Deer ticks may carry Lyme disease, so the health unit is collecting them for study. (Victoria Arocho/Associated Press)

An increase in the number of deer ticks in Northwestern Ontario, which can cause Lyme disease, has prompted the Thunder Bay District Health Unit to spend more time on that problem and less on trapping mosquitoes.

Entomologist Ken Deacon says the risk of West Nile virus, carried by mosquitoes, is very low this year.

So, starting Tuesday, the health unit is putting more resources into collecting and studying deer ticks, also called the black-legged tick.

"The trend for the previous years has been from almost no ticks in 2005 to over a thousand ticks last year. I mean, we're over 500 ticks now, and we've got the rest of the summer to go," Deacon said. 
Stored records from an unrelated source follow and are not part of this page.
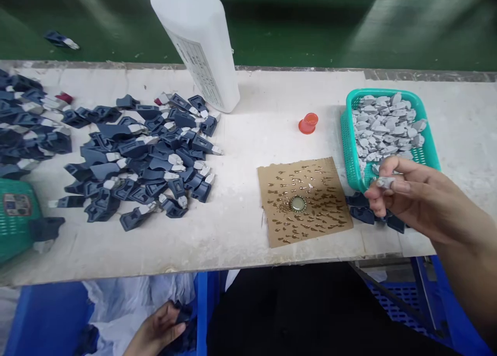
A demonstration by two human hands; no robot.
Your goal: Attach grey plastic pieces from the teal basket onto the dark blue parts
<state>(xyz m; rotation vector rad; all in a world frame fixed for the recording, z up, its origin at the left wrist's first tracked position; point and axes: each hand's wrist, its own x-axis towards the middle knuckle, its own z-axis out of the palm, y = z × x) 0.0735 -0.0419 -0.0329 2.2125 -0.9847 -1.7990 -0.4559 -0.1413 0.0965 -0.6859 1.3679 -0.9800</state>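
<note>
White worktable [240,226] spanning the whole view, with green floor beyond its far edge and blue crates below its near edge. On the left half lies a wide heap of dark blue plastic parts [143,159], many tipped with a pale grey insert; the heap runs off the left edge of the view, so its full extent cannot be seen. A tall white bottle [198,40] stands at the back of the table, leaning in the picture, its blue cap cut off by the top edge. At right, a teal basket [348,138] holds small grey pieces [384,125]. Between heap and basket lies a square of brown cardboard [303,203] dotted with glossy drops, a round metal cap [297,204] at its centre. A small red cap [308,123] rests on its side behind the cardboard.

Right hand [411,200]: raised just above the table at the basket's near corner, forearm entering from the lower right, thumb and fingertips pinching one grey piece [385,182]. A few dark blue parts [365,211] lie under it, partly hidden.

Left hand [157,330]: low, below the table edge, fingers curled around dark parts [184,314] in a blue crate lined with white plastic; whether it grips them cannot be told, as the bottom edge cuts off the wrist.
</note>
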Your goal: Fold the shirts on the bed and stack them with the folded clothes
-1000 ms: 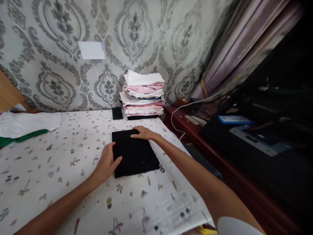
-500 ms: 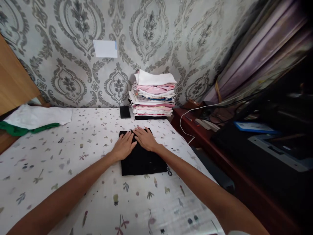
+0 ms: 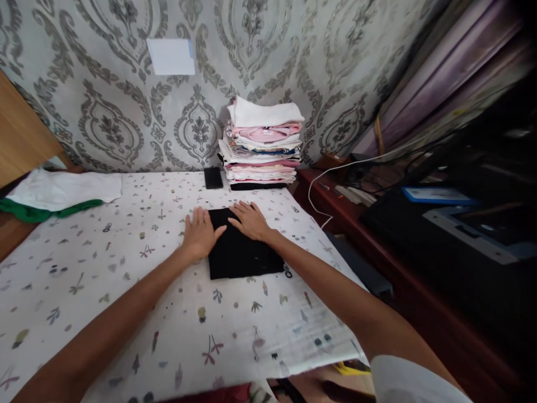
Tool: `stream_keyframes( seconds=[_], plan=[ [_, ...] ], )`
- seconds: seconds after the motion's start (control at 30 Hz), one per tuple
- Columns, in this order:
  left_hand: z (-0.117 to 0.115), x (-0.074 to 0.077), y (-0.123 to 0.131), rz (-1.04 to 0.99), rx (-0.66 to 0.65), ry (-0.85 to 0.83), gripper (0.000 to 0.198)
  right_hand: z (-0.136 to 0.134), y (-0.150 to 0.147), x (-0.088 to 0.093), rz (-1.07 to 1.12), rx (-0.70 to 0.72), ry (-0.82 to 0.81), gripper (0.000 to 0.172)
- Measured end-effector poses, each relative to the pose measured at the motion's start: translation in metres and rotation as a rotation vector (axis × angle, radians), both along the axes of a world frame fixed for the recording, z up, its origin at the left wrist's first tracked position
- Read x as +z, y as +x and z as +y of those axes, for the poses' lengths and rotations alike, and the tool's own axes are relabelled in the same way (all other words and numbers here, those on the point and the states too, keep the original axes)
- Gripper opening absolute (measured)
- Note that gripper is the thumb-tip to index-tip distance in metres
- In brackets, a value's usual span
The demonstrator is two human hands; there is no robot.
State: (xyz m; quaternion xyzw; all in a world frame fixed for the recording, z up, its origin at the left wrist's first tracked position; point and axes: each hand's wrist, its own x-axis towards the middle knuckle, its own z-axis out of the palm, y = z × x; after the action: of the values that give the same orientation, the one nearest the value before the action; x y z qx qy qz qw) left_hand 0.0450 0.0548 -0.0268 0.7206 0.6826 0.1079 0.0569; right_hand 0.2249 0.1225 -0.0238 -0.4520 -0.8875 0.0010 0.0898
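1. Patterned wall [image 3: 272, 61], beyond the black folded cloth [image 3: 245, 257]; a white card [image 3: 171, 56] shows against it.
2. Printed white sheet [image 3: 226, 319], spread beneath the black folded cloth and on all sides of it.
3. Dark red desk [image 3: 350, 224], to the right of the cloth, cluttered.
4. Stack of folded garments [image 3: 262, 148], behind the cloth and apart from it; white on top, pink and pale layers below.
5. White garment [image 3: 71, 193] with green fabric [image 3: 78, 209] under its near edge, well to the left of the cloth.
6. Black folded cloth, the landmark itself: flat on the sheet, roughly square, in front of the stack. Its outline matches that of half a second ago; the fold appears undisturbed.
7. Right hand [image 3: 250, 221], laid flat over the far right part of the cloth, fingers slightly spread, gripping nothing; position little altered.
8. Left hand [image 3: 199, 235], at the cloth's left edge. Changed: it has slid outward from the top, parting from the right hand. Fingers extended over the sheet, thumb over the cloth, nothing clamped. More of the upper face is consequently uncovered.
9. Black flat object [image 3: 213, 178], phone-like, behind the cloth, just beside the stack.
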Motion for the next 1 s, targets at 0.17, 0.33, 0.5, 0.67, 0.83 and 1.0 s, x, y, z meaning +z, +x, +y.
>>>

In spite of the many ticks being caught for study, the prevalence of Lyme disease — the illness carried by some deer ticks — remains low in the Thunder Bay district, he said.

Deacon says the crew uses something very basic to collect the ticks, but it works.

"It may sound really funny, but we drag a sheet of diaper flannel behind us on a road through the bush. But the nice thing about it is it's white, and it's really easy, and the ticks grab onto it, they really do," he said.

"This is something that's done elsewhere in Canada, particularly in Ontario, [but] this is the first time we've tried it here."

Up until this year, Deacon said, the health unit only collected ticks that were brought to it by the public.

Deacon said they've cut back to 12 mosquito traps from 19, and the ones they are eliminating are further away from the city.